Mas peraí, e se eu estiver certa ? Tudo bem, eu fiz só uns poucos meses de francês e já faz tempo, mas ainda lembro o pouco que aprendi e minha pronúncia costumava ser bastante elogiada pelo Georges, Monsieur le professeur. Além disso, conheço meus conterrâneos, e por isso sou capaz de apostar que se eu disparasse umas três ou quatro frases na língua que batiza 90% dos produtos que elas vendem, nenhuma saberia me responder, ou sequer entender ce que je viendrais de dire.
Pois é, posso estar sendo excessivamente suscetível, mas acho indelicado da parte delas fazer isso com os clientes. Principalmente comigo, que mesmo tendo um inglês bem decente, há anos venho escutando caladinha CD-Rom ser chamado de “cederrum”, Home-Theater de “romitieite” e mousepad de “pé-de-mause”, pra citar só as primeiras barbaridades que me vêm à cabeça.

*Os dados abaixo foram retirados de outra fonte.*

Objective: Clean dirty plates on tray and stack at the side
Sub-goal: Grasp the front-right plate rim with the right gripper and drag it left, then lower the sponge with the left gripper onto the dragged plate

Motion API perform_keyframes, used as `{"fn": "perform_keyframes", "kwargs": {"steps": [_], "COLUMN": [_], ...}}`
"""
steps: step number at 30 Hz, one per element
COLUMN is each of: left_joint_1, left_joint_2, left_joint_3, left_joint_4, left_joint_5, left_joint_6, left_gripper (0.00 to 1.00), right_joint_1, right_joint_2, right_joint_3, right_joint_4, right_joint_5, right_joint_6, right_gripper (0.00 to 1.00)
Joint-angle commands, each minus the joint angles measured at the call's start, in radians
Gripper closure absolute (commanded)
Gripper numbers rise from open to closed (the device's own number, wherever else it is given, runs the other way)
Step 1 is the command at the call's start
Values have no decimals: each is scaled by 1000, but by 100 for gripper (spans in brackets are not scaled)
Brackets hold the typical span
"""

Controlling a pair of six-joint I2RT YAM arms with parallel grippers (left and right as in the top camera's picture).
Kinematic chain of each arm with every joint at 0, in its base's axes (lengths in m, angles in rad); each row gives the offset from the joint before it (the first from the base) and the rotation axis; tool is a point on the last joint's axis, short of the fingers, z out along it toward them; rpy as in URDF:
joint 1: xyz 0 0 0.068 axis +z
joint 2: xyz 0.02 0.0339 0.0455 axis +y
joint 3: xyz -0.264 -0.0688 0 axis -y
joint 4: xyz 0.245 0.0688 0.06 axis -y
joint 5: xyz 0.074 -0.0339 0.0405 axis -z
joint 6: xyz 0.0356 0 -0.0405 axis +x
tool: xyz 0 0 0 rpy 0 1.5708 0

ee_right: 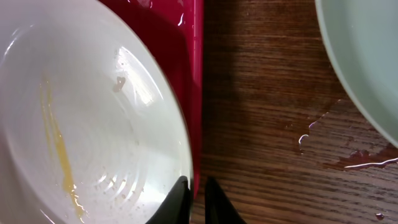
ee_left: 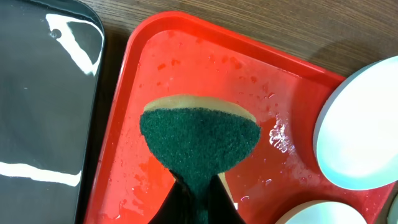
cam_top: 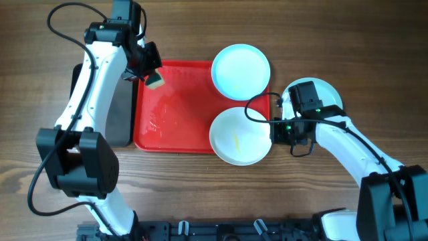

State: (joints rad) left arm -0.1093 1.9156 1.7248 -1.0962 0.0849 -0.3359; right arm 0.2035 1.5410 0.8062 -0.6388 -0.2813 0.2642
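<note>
The left gripper (cam_top: 150, 70) clenches a green-and-yellow sponge (ee_left: 199, 140) over the 10 o'clock corner of the red rectangular plastic tray (cam_top: 177, 114). The right gripper (ee_right: 194, 188) pinches the rim of the glossy white round plate with a yellow smear (cam_top: 239, 136), which lies at the tray's 4 o'clock corner.

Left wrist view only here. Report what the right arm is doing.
Observer: The right gripper sits at the rim of the round white glossy plate that overhangs the near right corner of the red rectangular plastic tray. Whether it has a grip is unclear.
Operator: Say whether that plate needs my green scouring sponge.
Observer: It does. The right wrist view shows a yellow streak smeared across its inside.
</note>
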Motion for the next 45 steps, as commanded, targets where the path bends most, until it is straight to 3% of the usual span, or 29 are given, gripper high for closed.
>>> {"fn": "perform_keyframes", "kwargs": {"steps": [1,8,12,15,21,27,36,41,45], "left_joint_1": [0,0,0,0,0,0,0,0,0], "left_joint_2": [-21,-21,-21,-21,-21,-21,-21,-21,-21], "left_joint_3": [-6,-6,-6,-6,-6,-6,-6,-6,-6], "left_joint_4": [1,1,5,5,6,6,6,8,8], "left_joint_5": [15,15,15,15,7,7,7,8,8], "left_joint_6": [-13,-13,-13,-13,-13,-13,-13,-13,-13], "left_gripper": [96,96,96,96,96,96,96,96,96], "right_joint_1": [10,115,222,284,389,424,393,341,343], "right_joint_2": [15,15,15,19,175,285,284,340,452], "right_joint_3": [-8,32,138,154,155,222,510,511,511], "right_joint_4": [2,-39,-42,97,344,352,51,-56,-77], "right_joint_5": [-5,-57,-56,-32,131,121,132,169,84], "right_joint_6": [25,81,216,451,610,546,239,233,236], "right_gripper": [95,96,96,96,96,96,73,72,73]}}
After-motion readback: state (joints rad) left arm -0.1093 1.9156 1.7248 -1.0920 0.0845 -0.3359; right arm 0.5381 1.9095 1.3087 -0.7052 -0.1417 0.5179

E que, a não ser que seja alguém muuuuito próximo assassinando o idioma (ou que me perguntem se eu sei a pronúncia correta), nunca conto ao boboparlante qual o jeito certo de falar aquilo. O mesmo vale pro português – e quem não acreditar que eu consiga ficar quieta, pergunte ao cliente aqui da agência, que falou “menas" numa reunião ontem, se eu dei um pio. Tremi, é verdade. Passei cinco minutos semolhar pra nenhum dos coleguinhas presentes, claro. Minha chefe arregalou os olhos enquanto rezava pra eu ficar calada, mas nem precisava. (Até porque eu sempre posso reclamar, rir e sacanear os outros aqui no blog, né ?)
Mas nada disso se compara à perplexidade que eu acabo de sentir, ao ser “corrigida” pelo Google, que respondeu à minha perfeitamente válida e - quase - gramaticalmente correta questão "Por que as cuecas samba-canção têm esse nome" com um firme e autoritário Você quis dizer: "Porque as cuecas samba-canção tem esse nome". O mais divertido é que o “esse”, que eu devia ter escrito “este”, ele não corrigiu. Era só o que faltava. Até Deus tá ficando analfabeto.

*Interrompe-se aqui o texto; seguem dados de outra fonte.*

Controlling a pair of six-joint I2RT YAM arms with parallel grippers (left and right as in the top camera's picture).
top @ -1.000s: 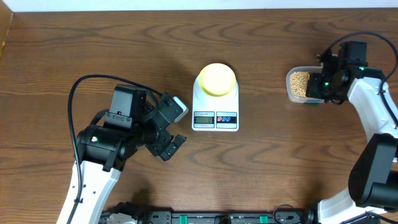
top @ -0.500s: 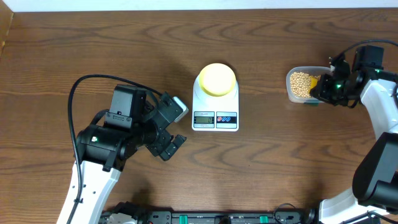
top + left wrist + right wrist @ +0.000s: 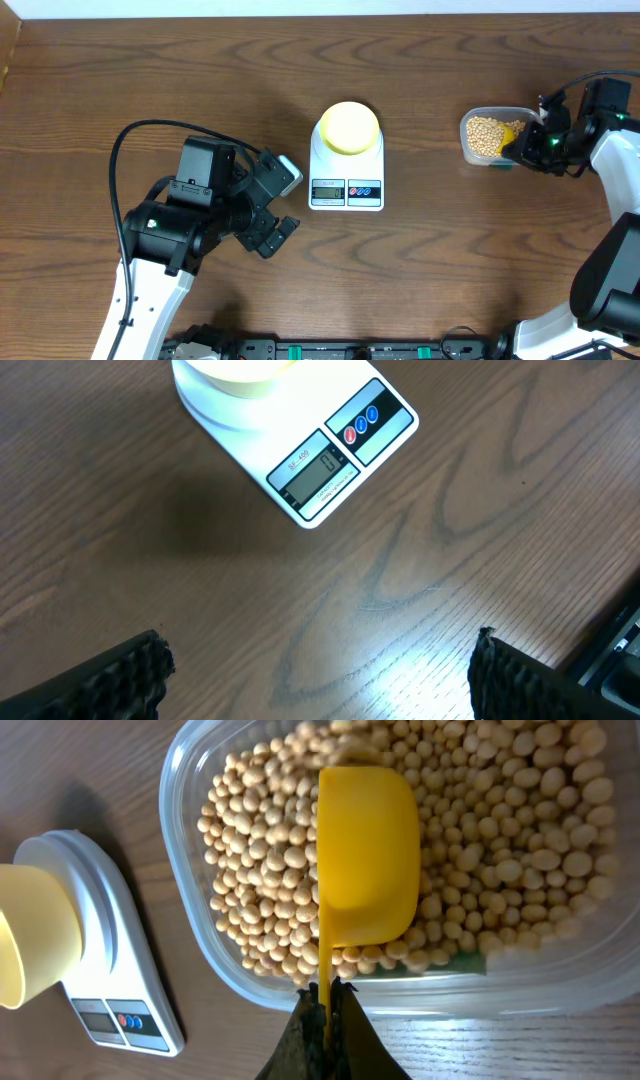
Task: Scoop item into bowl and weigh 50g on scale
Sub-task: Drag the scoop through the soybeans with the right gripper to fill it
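Dark wood table [image 3: 150,80]: scale [image 3: 345,190] at frame center w/ pale-yellow bowl [image 3: 349,127] on it.
Beans [image 3: 260,870] fill clear tub [image 3: 185,935] at upper right of overhead frame. R gripper [image 3: 325,1010] pinches yellow scoop [image 3: 365,855] by its handle, cup among beans. L gripper [image 3: 320,680] spread wide, lower left of scale, holding nothing.

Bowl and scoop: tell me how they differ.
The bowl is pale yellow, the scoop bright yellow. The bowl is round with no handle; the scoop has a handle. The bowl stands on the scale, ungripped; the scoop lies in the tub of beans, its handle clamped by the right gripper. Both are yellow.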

THEY'RE TRYING TO MAKE ME GO TO REHAB, I SAY NO, NO, NO.
A internet é o demo. A internet é um vício. A internet é um trem tão malígrino que me acorrenta na cadeira e me força a ficar acordada até as 5h30 da matina, assistindo a videozinhos que ensinam truques culinários e receitas interessantes. Tudo bem, adorei a dica de como tirar pele de tomate, como fazer minúsculos e perfeitamente idênticos cubinhos de cebola de um jeito bem mais fácil e como fazer temaki em casa, mas será que alguém acredita que algum dia eu vou ter tempo, paciência e coordenação motora pra fazer, por exemplo, tortillas, sejam elas de batata, farinha de trigo ou de milho ? Não, né ? No entanto, se “O dia em que a Terra parou” patrocinado pela Telefónica em SP tivesse entrado em cartaz aqui em Boiânia, acho que eu tinha surtado bonito. E talvez, quem sabe até... dormido à noite. Ou trabalhado bem mais de dia.